The top 5% of business executives? This seems a little presumptuous? Let me explain. But first, let me share a few statistics with you. Cybercrime keeps accelerating, Security incidents soared 60% in healthcare. The cost of a security incident in healthcare rose by 282%. The cost of security incidents caused downtime of more than 8 hours per incident. Security incidents grew 66% this past year.
Power and utility companies saw an increase of 527%. Reports show that 57% of companies expect attacks to more likely come from the inside. Only 23% of companies report that their organization is doing enough to control insider threats. Now couple this with a quote I have used before from the director of the FBI; “there are only two kinds of companies, the ones that have been hacked by the Chinese and know it, and the ones that have been hacked by the Chinese and don’t know it.” That makes the problem pretty widespread.
What Are We Doing About It?
One in three companies does not have a written IT or Data security policy or procedure. That is the official statistic; I would place that number closer to 60% based on my own experience over many years. Self-reported statistics like 1/3 number above; can be error prone since many people do not want to admit they do not have a security policy. In addition, if you can get someone to actually show you their security policy what you will normally find is the policy is at best incomplete and unusable. The next statistic bears this out. Only 27% of IT departments are confident they are doing enough about IT security. Only 34% of companies have a crisis response plan of any form, in place in the event of a major security event. Over 60% of companies do not have any form of an Identity Access Management policy.
Over 55% of organizations say they are able to identify a sophisticated attack. Basically, hackers are getting better faster more sophisticated, and more numerous than on the cyber defense side. Essentially we are not winning this war. We are losing it, and its costing a bundle. Unfilled Cyber security jobs will hit 1.5 million positions by 2019. Basically, this means you are not going to be able to hire the people you need to fix the problem. Over 200 billion IOT devices will need security protection by 2021.
Where You Stand
This paints a pretty bleak picture. Where do you stand? To draw some logical conclusions from all of these numbers, so we can make some sense of it. The attacks are getting more numerous, and the technology response has been vigorous. And there are some indications that companies are doing a little more than they used to. What we are seeing is some responses for some types of attacks spread out over different companies at different times. But overall it is a case of too little too late. What does this mean? It means there is not enough being done consistently throughout the economy, and through time. So just by being aware of these issues, and changing your mindset, you are placing yourselves in the top 5% of business executives. You are already doing more than most.
Remember the good guys have to be right every time, the bad guys only have to be right once. This translates into a need that should be ubiquitous and consistent over time.
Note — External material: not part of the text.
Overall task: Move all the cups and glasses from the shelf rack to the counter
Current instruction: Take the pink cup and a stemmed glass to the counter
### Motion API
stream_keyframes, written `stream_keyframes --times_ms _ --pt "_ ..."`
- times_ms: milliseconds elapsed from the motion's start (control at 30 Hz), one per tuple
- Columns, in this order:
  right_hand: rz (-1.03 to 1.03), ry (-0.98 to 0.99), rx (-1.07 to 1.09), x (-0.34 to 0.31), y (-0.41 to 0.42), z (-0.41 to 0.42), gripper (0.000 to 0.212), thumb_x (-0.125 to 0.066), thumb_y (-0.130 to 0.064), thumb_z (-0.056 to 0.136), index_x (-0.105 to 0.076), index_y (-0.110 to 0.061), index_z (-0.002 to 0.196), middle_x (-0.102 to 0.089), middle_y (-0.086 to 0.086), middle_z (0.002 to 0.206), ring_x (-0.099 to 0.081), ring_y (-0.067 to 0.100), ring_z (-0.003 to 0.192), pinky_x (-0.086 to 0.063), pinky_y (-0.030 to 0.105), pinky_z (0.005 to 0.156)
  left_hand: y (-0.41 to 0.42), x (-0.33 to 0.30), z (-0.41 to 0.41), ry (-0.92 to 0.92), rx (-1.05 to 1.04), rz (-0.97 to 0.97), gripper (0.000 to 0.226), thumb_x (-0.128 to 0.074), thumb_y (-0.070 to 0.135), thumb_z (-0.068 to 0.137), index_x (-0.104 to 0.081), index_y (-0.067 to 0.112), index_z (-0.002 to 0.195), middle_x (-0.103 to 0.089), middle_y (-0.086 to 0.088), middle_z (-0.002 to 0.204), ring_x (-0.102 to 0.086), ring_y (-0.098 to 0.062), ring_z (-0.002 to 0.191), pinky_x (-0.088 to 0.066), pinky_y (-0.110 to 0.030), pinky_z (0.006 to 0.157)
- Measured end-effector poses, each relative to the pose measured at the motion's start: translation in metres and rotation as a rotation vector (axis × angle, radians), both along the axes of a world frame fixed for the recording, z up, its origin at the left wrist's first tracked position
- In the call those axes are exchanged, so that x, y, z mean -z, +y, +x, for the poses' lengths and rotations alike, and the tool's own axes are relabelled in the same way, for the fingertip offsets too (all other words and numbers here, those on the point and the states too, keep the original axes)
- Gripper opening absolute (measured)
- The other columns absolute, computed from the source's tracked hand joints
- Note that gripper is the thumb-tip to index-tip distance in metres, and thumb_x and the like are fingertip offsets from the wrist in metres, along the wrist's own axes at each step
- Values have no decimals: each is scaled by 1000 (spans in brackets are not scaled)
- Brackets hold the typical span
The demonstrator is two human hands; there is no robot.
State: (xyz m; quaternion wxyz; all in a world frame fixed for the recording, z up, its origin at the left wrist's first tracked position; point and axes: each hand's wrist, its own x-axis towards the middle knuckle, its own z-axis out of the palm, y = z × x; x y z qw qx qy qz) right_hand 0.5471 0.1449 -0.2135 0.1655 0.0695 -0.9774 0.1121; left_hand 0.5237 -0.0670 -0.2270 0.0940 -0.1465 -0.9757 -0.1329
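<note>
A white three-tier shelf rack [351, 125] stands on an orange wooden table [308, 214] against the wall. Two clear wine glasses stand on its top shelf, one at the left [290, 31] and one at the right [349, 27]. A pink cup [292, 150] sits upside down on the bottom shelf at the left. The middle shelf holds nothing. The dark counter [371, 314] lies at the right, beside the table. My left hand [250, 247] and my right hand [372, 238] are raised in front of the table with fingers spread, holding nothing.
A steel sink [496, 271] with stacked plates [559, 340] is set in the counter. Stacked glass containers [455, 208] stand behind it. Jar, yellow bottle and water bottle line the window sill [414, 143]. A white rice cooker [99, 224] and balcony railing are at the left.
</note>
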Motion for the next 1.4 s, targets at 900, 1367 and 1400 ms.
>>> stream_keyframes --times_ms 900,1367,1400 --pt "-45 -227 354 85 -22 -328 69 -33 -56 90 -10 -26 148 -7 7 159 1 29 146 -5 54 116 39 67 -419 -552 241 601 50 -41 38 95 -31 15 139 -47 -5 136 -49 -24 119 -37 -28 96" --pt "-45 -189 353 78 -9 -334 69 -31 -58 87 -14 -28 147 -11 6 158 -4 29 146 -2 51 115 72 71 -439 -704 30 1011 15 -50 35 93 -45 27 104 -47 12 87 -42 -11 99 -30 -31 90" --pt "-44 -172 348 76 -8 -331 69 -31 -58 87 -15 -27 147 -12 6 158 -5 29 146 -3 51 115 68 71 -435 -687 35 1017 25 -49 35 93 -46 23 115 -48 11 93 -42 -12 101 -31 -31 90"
What we have is sporadic and inconsistent. Consistency and constancy are things we preach about every day on this blog. To this day in the US there is not any type of overarching consistent security initiative or policy research guide for all of American business. There has been no national response to this overwhelming problem. This means that if you are consistently developing and maintain a strong security posture with leadership from the top. You are a rare breed.
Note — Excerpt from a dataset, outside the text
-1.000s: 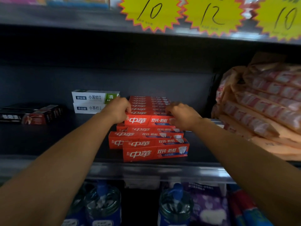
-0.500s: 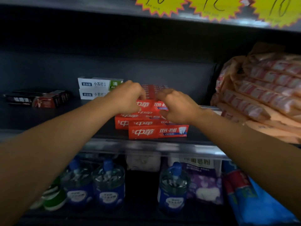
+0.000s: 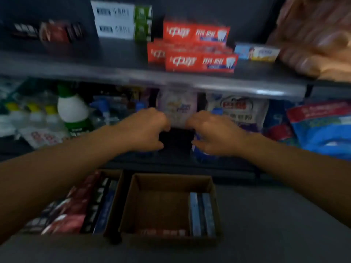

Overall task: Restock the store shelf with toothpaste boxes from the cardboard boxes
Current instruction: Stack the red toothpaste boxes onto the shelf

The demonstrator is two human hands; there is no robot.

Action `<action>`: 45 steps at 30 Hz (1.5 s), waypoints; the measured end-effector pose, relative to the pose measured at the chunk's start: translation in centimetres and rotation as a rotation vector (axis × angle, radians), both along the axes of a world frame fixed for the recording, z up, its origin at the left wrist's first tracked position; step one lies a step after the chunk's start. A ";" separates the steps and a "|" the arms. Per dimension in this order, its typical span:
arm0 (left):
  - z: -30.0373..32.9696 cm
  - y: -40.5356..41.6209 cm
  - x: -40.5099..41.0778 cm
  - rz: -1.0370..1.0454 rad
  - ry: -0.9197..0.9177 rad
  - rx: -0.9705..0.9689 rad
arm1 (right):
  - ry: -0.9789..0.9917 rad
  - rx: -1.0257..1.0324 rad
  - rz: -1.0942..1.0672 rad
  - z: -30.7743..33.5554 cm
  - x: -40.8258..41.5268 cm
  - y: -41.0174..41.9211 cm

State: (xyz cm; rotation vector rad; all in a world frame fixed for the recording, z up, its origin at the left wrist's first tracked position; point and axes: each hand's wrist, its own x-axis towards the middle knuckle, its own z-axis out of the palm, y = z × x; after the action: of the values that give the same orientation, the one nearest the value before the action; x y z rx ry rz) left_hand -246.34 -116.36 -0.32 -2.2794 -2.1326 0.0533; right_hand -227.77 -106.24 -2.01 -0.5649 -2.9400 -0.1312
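Pretty blurry shot, so hardly anything is reading cleanly. The red toothpaste boxes (image 3: 201, 61) on the shelf (image 3: 114, 73) are showing big white characters that look like 中華. Print on the white-and-green boxes (image 3: 121, 21) and everything else is smearing out.

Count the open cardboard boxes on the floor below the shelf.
2. The left cardboard box is packed with toothpaste boxes and partly hidden by the left forearm. The right cardboard box beside it is mostly empty, with a few boxes along its right wall.
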 end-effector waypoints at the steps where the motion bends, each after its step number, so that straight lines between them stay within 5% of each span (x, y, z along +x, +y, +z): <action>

In fact, if you are reading this article you fall within the top 5% of executives in the US that are doing anything about taking a strategic policy approach to security. Harvard business review reports that 40% of US executives admit to not having any clear understanding of cyber security in their organization. Once again I would say it is much higher. If you follow the advice of this blog then you are now in rare company. You would then fall in the top 1% of companies. The upside from this problem is huge. The risks of doing nothing are even bigger. There has never been an opportunity in our time to strive for excellence and have so much to gain and so much to lose if you do nothing.